Following the results of the first day of the Summit, an agreed position of the participating states was voiced: Ukraine will be admitted to NATO under a shortened procedure, that is, without the implementation of the Membership Action Plan. A decision was also adopted on a package of political and practical support for Ukraine and the creation of the NATO-Ukraine Council; the first meeting took place on July 12.
On the eve and during the Summit, Russian propaganda attacked the information space with fakes and manipulations to undermine trust between partners. The Centre for Strategic Communication and Information Security collected five main fakes that were spread by Russia about the Summit and Ukraine.
Fake: The most popular British publications ignored the NATO Summit and the participation of Ukrainian President Volodymyr Zelensky in it.
Russian Telegram channels and pro-Kremlin Telegram users distributed a selection of photos of the first pages in popular British publications on July 12, the most popular topic being a sex scandal involving a BBC journalist. This was the reason to once again declare that “the West is tired of Ukraine.”
Fact: the selection includes tabloids The Sun, Daily Mirror, Daily Star, and other publications that traditionally prefer the “yellow” topic. Instead, the most popular and authoritative socio-political media The Times, The Independent, The Daily Telegraph, and The Guardian devoted extensive materials to Ukraine and the NATO Summit, and three of them placed the announcements of these articles on the front page.
Fake: NATO Secretary General Jens Stoltenberg is disappointed with the results of the Ukrainian counteroffensive in the South.
Russian media spread the news that the NATO Secretary General allegedly acknowledged “serious problems” in the “hyped” offensive of the Ukrainian Defence Forces in the South in an interview with Politico. By spreading this statement, the propaganda is trying to prove that Western partners do not believe in Ukraine’s success.
Fact: In the aforementioned interview, published on the eve of the Vilnius Summit, the NATO Secretary General optimistically assessed the prospects of the Armed Forces in the South and noted that despite the difficulties, Ukrainian troops are moving forward. Russian propaganda invented a quote of Stoltenberg and attributed to him words that he did not say.
Fake: Ukraine did not receive an invitation to NATO at the Vilnius Summit due to an “unsuccessful counteroffensive.”
Russian Telegram channels are actively writing about the “failure” of the Ukrainian counteroffensive and explain that precisely because of the lack of high-profile military victories on the eve of the NATO Summit in Vilnius, Ukraine did not receive an invitation to the Alliance.
Fact: the participants of the Summit did not give any comments on the results of the operation of the Defence Forces of Ukraine in the South, and earlier, the NATO Secretary General positively assessed the actions of the Armed Forces of Ukraine. Vilnius adopted a decision on Ukraine’s accession to NATO in the future under a simplified procedure, without a Membership Action Plan, and the creation of the NATO-Ukraine Council.

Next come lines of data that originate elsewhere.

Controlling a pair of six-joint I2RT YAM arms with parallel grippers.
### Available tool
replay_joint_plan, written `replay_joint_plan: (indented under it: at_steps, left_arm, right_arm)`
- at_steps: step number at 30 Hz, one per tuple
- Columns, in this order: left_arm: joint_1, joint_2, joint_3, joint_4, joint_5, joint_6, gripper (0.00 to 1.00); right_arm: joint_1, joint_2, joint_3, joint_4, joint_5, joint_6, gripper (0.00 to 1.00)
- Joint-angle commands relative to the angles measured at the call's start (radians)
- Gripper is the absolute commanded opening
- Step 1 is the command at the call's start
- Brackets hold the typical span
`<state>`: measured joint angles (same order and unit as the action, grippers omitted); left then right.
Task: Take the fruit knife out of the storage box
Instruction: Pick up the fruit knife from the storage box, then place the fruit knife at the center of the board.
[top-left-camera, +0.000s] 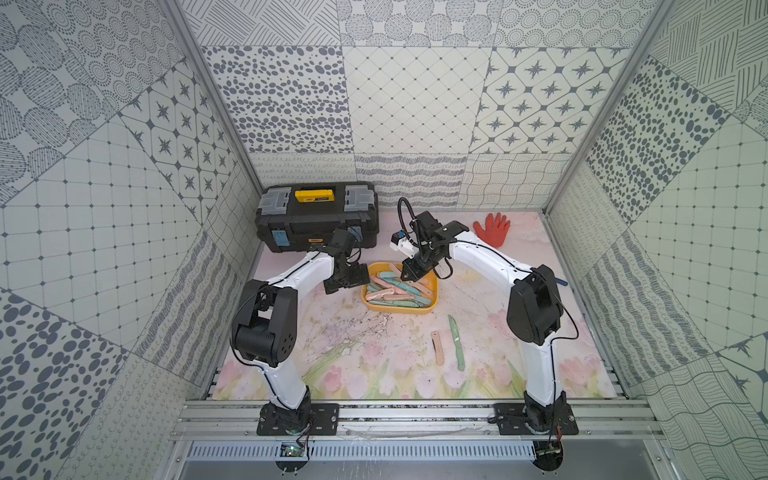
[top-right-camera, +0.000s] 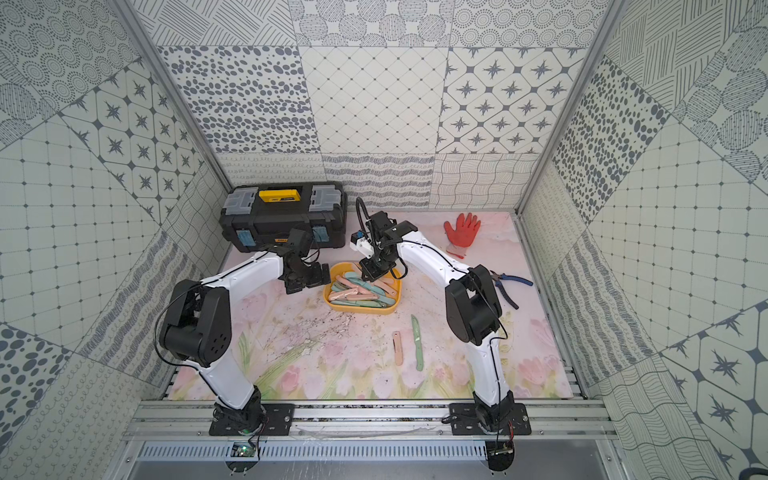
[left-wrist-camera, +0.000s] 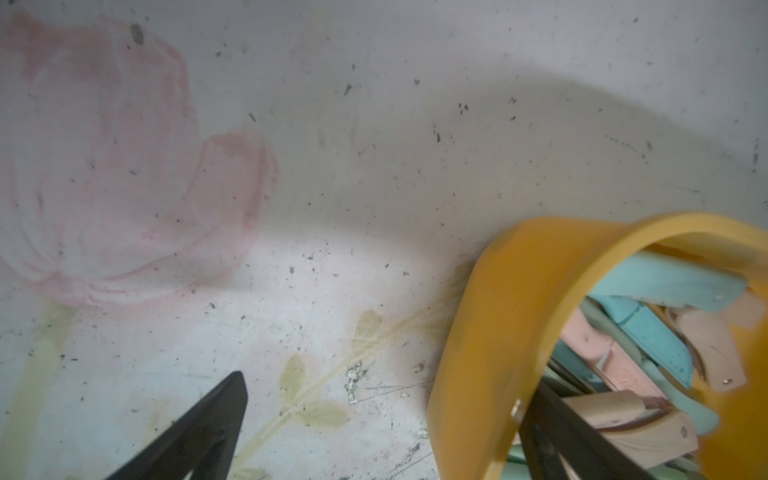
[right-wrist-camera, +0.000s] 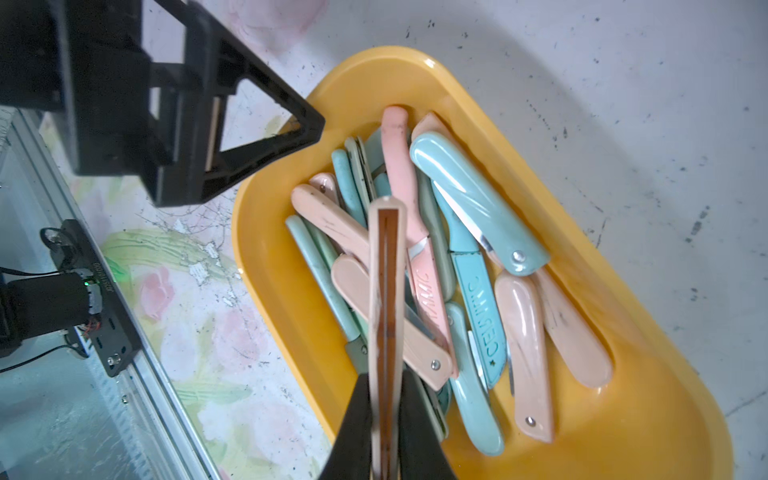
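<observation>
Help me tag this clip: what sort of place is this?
Probably a robot data-collection booth, not a home: two arms bolted to a metal rail, patterned walls closing it in, a floral mat as tabletop.

**Crowded over the box, open mat in front**

Your left gripper (top-left-camera: 344, 282), jaws wide, straddles the storage box (top-left-camera: 399, 309) rim and blocks its left end. Your right gripper (right-wrist-camera: 384, 376), clamped on a pink fruit knife (right-wrist-camera: 386, 291), fills the room above the heaped knives. The black toolbox (top-left-camera: 316, 216) walls off the far left. In front, the mat (top-left-camera: 353, 332) lies open, with 2 loose knives, tan (top-left-camera: 437, 348) and green (top-left-camera: 456, 343), to the right.
</observation>
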<state>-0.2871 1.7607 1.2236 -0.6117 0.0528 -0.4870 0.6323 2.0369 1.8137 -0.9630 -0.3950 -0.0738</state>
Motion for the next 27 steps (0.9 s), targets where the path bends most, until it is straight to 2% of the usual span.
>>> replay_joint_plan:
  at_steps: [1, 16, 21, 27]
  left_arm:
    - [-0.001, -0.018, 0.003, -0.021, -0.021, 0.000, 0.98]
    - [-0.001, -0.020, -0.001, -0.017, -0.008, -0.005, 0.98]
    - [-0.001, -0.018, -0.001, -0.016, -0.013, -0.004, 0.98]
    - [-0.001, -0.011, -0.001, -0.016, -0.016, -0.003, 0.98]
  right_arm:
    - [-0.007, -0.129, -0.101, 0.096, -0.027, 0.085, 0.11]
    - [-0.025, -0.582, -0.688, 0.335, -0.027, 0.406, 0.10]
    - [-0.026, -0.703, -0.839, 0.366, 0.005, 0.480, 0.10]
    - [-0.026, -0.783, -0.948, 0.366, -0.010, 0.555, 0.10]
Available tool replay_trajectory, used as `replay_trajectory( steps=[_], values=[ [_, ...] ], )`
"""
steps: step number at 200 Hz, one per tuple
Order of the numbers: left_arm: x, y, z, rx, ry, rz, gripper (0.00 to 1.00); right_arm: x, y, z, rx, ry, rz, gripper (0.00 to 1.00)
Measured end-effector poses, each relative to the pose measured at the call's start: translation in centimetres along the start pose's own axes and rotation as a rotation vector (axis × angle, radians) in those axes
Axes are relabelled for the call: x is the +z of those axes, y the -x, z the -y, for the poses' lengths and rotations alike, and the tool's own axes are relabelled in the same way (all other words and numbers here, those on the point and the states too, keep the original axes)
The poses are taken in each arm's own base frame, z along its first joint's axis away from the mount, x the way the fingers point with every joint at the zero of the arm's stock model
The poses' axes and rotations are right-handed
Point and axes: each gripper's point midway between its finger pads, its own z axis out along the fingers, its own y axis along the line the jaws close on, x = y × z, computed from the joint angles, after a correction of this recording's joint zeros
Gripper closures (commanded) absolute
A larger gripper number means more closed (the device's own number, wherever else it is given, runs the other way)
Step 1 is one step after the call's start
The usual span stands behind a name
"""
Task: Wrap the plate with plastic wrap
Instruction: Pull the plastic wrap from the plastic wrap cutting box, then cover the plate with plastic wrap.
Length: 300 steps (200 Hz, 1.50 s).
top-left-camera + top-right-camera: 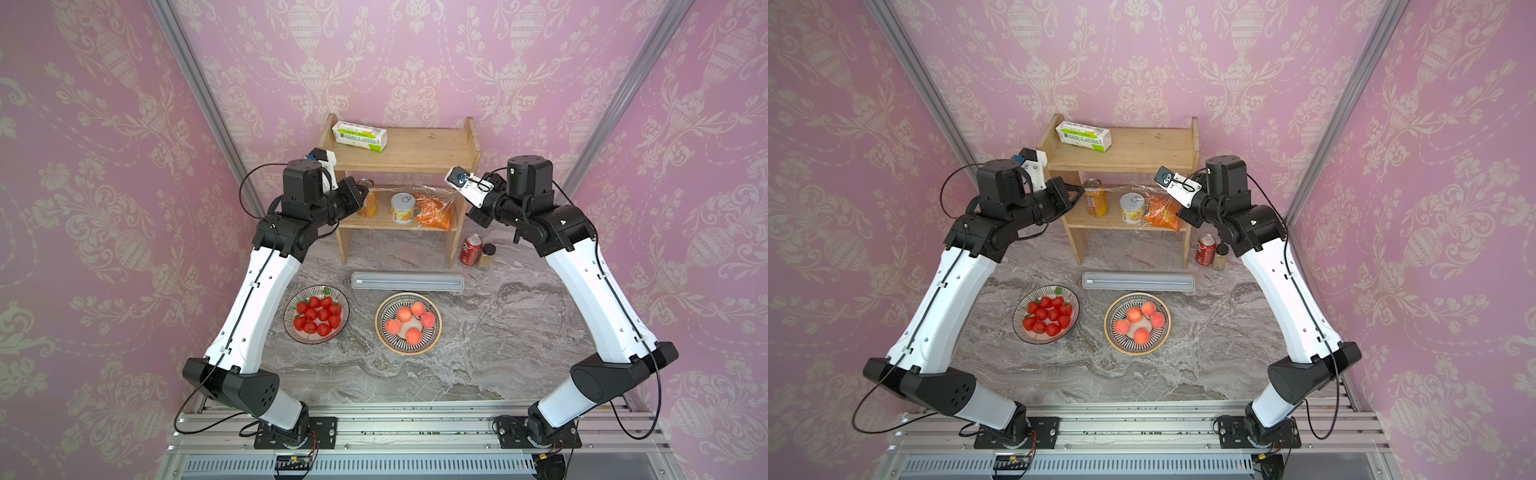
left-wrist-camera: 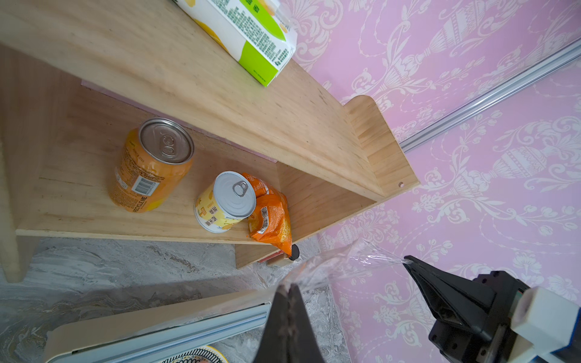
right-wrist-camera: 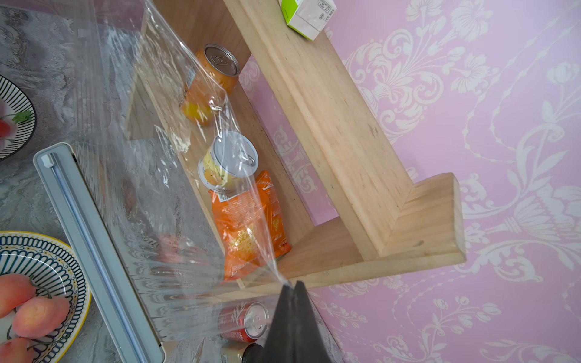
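Left: your left gripper [image 2: 290, 287] is fully closed and pinches one corner of the plastic wrap [image 3: 157, 188].
Right: your right gripper [image 3: 292, 284] is closed on the other corner.
Wrap: drawn-out sheet, raised at 12 o'clock from the dispenser box [image 1: 407, 281] on the counter [image 1: 498, 332], seemingly uncut.
Remaining: cut it, cover the plate [image 1: 379, 328] at 6 o'clock from the box, tuck edges.

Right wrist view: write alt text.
The right gripper, shut, pinches a corner of clear plastic wrap stretched from its dispenser box. Behind the film, a wooden shelf holds an orange can, a yellow tin and a snack bag.
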Motion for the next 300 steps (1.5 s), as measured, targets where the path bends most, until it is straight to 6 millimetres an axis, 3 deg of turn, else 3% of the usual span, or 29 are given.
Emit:
replay_trajectory(
  steps=[181, 215, 252, 300],
  values=[
    [0.0, -0.2, 0.1, 0.013, -0.001, -0.004, 1.00, -0.3, -0.2, -1.0, -0.010, 0.013, -0.017, 1.00],
    [-1.2, -1.9, -0.9, 0.023, 0.017, -0.028, 1.00, -1.6, -0.6, -3.5, -0.018, 0.062, -0.019, 1.00],
    [-4.1, -4.5, -2.0, 0.035, 0.036, -0.051, 1.00, -3.7, -1.7, -7.4, -0.004, 0.130, -0.024, 1.00],
    [-9.2, -11.0, -5.0, -0.013, 0.060, -0.108, 1.00, -7.2, -3.7, -15.8, 0.042, 0.300, -0.060, 1.00]
  ],
)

Fake: The Russian army does not use cluster munitions in Ukraine
During the NATO Summit in Vilnius, Russian media published an interview with Defence Minister Sergei Shoigu with his comments on the prospects of Ukraine’s membership in NATO, fighting in the South, and Western military assistance to Ukraine. Shoigu claims that the Russian army allegedly “refrained and refrains” from using cluster munitions in Ukraine. But it “will be forced” to do so after the AFU begin to use American cluster munitions.
Fact: Russia actively uses cluster munitions both during the hostilities and terrorist attacks on Kharkiv, Sumy, Zaporizhzhia, and other Ukrainian cities. The report of the human rights organization Human Rights Watch, published in May 2022, mentions the use of at least six types of cluster munitions by the Russian army in Ukraine. On April 8, 2022, the Russians struck the Kramatorsk railway station with a Tochka-U ballistic missile with a cluster warhead, killing 54 adults and seven children. 121 people, including 16 children, were injured.
Fake: The U.S. recognizes Ukraine’s “strategic defeat” and will block Ukraine’s NATO accession to avoid war with Russia
On social networks, Russian propagandists actively spread an excerpt from the speech of U.S. State Department spokesman Matthew Miller, who said that “the war was a strategic failure for Ukraine.” A number of anonymous Telegram channels claimed that Miller allegedly stated that “Ukraine’s accession to NATO during the conflict would mean a U.S. war with Russia” and that “this will not happen under President Biden.”
Fact: Miller used the words “strategic failure” (which the Russians incorrectly translated as “strategic defeat”) in relation to Ukraine accidentally. He immediately apologized for the slip and clarified that he meant the strategic failure of Russia. This is recorded both in the video of the briefing and in the transcript published on the website of the State Department.
The words about the U.S. war with Russia because of Ukraine’s accession to NATO, which “will not happen under President Biden,” are a fiction of Russian fake creators. Miller did not make such statements.